HOW TO COMPLETE THIS TASK → Take the data that sits below and write it out again exactly.
============
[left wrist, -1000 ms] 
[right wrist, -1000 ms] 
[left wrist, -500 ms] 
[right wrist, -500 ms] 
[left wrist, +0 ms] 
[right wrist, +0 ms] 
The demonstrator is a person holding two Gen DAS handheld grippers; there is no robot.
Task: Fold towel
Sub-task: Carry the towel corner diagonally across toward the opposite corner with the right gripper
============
EXERCISE ANSWER →
[left wrist, -1000 ms] 
[right wrist, -1000 ms] 
[left wrist, -500 ms] 
[right wrist, -500 ms] 
[left wrist, +0 ms] 
[right wrist, +0 ms] 
The demonstrator is a person holding two Gen DAS handheld grippers; there is no robot.
Task: Fold towel
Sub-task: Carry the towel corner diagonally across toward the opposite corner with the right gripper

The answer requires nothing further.